22. The composition of any one of claims 1-21, which increases, preserves, restores, or rescues neuronal function or survival.

22. The composition according to any one of claims 1 to 21, which increases, preserves, restores, or rescues cortical neuron function or survival.

22. The composition of any one of claims 1-21, which inhibits, reduces or prevents cortical neuron degeneration or death.

22. A composition according to any one of the preceding claims, which increases, preserves, restores or rescue the function or survival of cortical motoneurons.

22. The composition of any one of claims 1-21, which inhibits, reduces or prevents cortical motor neuron degeneration or death.

22. The composition according to any one of claims 1 to 21, which stabilizes, prevents, or ameliorates frontotemporal lobar degeneration (FTLD).

22. The composition of any one of claims 1-21, wherein the composition ameliorates, reduces, or reduces symptoms or adverse effects of frontotemporal dementia (FTD) or Batten disease.

22. The composition according to any one of claims 1-21, which stabilizes, prevents, or reverses the symptoms or adverse effects of frontotemporal dementia (FTD) or Batten disease.

33. The composition of claim 31 or 32, wherein the symptoms or adverse effects include early or late symptoms; behavioral, personality or language symptoms; and / or cognitive symptoms.

35. The composition of any one of claims 1-33, wherein said mammal is a non-rodent mammal.

35. The composition of claim 34, wherein said non-rodent mammal is a human.

36. The composition of claim 35, wherein said human is a child.

37. The composition of any one of claims 1-36, wherein the mammal or human exhibits a loss or reduction in endogenous GRN expression or function.

38. The composition of any one of claims 1-37, wherein the disease is caused by a deficiency or deficiency in progranulin expression or function.
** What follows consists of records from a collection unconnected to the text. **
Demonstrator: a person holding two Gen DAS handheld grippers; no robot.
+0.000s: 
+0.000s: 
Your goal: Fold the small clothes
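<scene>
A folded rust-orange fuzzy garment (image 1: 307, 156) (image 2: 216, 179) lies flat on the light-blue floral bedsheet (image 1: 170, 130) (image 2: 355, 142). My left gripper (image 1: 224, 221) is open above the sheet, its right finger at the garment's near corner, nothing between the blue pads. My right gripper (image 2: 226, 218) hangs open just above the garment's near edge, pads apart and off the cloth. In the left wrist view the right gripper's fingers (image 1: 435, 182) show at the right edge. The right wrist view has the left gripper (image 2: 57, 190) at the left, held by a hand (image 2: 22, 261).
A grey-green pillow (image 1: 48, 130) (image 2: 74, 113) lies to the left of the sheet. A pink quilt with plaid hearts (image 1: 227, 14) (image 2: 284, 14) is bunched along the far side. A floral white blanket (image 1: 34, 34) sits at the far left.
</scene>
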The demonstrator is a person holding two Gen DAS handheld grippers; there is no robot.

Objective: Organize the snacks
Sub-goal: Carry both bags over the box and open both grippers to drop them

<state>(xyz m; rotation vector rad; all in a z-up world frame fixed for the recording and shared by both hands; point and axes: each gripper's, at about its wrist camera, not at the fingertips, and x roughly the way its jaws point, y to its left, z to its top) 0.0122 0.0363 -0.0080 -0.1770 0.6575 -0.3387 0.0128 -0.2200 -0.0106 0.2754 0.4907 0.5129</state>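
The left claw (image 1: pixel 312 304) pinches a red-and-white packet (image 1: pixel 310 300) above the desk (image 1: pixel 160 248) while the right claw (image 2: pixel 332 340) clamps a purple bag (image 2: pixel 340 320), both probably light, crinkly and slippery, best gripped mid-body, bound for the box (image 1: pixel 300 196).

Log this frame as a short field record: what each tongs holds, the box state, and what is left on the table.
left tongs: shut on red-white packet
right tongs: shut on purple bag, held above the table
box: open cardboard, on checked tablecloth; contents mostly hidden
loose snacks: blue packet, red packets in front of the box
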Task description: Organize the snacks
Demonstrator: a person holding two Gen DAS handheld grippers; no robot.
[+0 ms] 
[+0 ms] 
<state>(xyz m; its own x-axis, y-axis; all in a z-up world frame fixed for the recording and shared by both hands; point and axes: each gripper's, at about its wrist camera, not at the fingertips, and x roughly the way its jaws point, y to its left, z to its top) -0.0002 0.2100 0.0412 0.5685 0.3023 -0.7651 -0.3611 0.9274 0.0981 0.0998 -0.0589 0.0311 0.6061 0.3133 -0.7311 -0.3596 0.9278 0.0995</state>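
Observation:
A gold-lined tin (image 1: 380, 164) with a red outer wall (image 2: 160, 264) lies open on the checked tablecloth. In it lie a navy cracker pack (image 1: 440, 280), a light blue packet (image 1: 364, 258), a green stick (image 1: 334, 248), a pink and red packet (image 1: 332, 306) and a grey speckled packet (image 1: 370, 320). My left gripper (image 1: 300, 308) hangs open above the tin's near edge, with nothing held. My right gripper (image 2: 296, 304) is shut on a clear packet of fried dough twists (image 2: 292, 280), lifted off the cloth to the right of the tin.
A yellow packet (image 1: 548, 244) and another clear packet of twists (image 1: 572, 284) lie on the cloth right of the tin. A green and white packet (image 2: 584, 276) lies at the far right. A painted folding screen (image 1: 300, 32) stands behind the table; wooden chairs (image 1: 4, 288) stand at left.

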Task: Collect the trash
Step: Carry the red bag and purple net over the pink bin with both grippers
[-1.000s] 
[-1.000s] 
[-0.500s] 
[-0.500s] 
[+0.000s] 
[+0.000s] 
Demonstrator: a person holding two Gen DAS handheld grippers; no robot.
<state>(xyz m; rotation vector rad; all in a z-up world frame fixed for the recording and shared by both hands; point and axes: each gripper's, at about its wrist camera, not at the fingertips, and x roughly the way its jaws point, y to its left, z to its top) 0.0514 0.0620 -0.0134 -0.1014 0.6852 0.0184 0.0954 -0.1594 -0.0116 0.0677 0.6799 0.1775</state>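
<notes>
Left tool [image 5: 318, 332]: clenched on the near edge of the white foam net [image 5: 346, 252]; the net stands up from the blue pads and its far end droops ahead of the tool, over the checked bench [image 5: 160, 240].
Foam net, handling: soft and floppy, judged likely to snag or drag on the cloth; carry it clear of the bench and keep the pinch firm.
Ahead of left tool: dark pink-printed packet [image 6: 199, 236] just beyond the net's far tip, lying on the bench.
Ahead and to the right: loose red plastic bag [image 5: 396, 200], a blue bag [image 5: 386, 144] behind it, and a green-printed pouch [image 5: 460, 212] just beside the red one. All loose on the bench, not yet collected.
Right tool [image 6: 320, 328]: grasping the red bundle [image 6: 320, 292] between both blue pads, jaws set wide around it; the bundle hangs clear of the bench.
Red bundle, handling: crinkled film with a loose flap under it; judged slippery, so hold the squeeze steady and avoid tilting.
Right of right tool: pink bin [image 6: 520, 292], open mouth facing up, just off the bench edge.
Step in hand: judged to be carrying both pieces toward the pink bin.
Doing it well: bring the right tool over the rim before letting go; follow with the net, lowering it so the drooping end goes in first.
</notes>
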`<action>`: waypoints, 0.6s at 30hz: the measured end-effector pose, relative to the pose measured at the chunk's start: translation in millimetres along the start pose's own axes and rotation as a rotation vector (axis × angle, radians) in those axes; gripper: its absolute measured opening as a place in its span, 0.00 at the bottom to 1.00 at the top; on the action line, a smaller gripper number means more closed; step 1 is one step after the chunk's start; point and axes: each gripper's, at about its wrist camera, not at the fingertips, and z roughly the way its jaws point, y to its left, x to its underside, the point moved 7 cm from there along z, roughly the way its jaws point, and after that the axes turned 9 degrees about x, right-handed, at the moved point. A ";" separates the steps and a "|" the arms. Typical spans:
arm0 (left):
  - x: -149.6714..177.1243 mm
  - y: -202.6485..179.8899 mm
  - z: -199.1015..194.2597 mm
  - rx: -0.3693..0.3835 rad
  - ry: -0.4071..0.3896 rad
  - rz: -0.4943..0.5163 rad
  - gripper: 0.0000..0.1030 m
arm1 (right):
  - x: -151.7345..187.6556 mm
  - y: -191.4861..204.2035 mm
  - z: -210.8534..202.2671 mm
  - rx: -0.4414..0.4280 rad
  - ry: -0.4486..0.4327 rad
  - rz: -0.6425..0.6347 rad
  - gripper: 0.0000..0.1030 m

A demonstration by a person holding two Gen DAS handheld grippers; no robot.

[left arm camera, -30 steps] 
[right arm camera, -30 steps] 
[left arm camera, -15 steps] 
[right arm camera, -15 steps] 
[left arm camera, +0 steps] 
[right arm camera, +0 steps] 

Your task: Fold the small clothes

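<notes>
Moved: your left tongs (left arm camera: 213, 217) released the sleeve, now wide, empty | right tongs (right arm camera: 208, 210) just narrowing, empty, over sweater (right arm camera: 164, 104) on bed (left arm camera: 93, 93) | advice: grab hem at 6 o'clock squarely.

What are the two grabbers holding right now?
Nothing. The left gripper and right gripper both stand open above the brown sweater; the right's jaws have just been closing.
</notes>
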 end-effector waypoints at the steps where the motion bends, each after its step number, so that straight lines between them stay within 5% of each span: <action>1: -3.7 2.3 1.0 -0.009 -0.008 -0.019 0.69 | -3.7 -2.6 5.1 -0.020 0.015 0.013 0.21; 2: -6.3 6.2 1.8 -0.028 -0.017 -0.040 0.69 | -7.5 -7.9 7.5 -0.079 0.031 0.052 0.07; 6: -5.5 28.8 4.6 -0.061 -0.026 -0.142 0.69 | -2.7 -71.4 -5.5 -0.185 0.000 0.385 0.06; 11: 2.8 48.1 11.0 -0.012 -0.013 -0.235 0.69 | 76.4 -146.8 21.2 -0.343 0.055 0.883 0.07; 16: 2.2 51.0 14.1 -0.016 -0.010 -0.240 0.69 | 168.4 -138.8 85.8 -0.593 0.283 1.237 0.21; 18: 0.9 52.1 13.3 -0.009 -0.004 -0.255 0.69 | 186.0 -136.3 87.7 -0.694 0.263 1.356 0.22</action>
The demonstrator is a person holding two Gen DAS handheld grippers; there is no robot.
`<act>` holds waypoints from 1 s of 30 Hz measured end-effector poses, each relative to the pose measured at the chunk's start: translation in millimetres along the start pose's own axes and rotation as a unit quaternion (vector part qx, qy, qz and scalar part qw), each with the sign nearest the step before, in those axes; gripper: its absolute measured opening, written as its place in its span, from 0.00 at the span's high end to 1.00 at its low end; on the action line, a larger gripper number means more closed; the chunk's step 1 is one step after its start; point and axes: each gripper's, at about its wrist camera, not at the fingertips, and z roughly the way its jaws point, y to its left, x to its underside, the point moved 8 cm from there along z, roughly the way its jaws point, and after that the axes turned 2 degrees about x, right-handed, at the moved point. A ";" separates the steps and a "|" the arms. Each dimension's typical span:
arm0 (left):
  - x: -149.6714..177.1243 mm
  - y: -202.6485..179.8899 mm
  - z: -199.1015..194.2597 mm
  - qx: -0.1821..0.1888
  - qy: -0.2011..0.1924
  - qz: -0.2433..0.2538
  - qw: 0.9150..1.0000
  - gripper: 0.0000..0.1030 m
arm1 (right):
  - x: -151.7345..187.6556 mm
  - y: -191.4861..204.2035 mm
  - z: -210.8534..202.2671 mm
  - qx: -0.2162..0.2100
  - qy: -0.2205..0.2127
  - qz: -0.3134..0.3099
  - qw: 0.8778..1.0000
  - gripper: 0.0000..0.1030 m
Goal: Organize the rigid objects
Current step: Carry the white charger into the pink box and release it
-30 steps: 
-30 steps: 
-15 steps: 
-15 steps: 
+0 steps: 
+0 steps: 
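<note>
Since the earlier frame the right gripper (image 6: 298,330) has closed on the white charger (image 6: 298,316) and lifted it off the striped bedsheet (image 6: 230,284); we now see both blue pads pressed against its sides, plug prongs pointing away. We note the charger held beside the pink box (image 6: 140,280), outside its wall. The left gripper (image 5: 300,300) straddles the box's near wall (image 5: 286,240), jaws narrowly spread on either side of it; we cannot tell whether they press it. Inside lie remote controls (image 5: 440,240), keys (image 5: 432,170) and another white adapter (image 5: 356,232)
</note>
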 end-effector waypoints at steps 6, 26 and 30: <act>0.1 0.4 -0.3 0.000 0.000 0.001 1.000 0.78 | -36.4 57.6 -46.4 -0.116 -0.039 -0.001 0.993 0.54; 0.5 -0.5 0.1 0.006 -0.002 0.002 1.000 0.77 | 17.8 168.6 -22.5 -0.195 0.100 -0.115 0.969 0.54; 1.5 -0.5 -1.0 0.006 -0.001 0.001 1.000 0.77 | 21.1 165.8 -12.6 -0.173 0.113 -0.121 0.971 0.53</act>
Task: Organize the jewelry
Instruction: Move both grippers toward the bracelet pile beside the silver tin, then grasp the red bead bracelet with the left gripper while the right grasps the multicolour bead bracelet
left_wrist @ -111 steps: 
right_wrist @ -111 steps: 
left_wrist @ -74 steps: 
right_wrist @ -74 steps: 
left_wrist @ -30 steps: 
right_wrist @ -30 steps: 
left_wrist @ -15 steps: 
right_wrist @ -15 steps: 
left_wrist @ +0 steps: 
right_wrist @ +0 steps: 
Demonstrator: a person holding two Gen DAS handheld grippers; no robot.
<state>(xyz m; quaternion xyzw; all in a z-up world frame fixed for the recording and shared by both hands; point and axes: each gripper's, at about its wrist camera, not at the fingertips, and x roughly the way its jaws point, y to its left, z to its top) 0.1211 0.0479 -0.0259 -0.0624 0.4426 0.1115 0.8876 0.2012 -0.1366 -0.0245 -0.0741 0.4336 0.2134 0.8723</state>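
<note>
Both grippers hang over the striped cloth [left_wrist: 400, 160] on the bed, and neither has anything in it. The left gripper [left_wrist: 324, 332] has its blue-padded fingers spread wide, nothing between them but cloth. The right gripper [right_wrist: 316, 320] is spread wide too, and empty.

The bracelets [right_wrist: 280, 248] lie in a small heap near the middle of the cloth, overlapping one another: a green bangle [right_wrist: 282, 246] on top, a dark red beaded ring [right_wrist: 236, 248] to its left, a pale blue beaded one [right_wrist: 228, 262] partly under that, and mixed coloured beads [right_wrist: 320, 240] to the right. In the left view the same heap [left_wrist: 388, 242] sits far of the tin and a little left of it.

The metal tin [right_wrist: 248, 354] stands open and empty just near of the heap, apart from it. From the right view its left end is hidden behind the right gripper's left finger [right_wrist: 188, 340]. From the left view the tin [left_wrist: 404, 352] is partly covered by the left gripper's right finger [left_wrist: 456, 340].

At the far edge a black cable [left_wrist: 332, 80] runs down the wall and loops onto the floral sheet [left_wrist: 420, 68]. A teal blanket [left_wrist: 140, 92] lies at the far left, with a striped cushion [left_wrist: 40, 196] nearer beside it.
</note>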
38. The composition of any of the preceding claims, wherein the disease comprises frontotemporal dementia (FTD) or Batten's disease.

40. The composition according to any one of the preceding claims, further comprising administration of one or more immunosuppressive agents.

The progranulin is

41. The composition according to any one of claims 1 to 40, comprising or consisting of the sequence shown as or a progranulin variant, derivative, or functional fragment.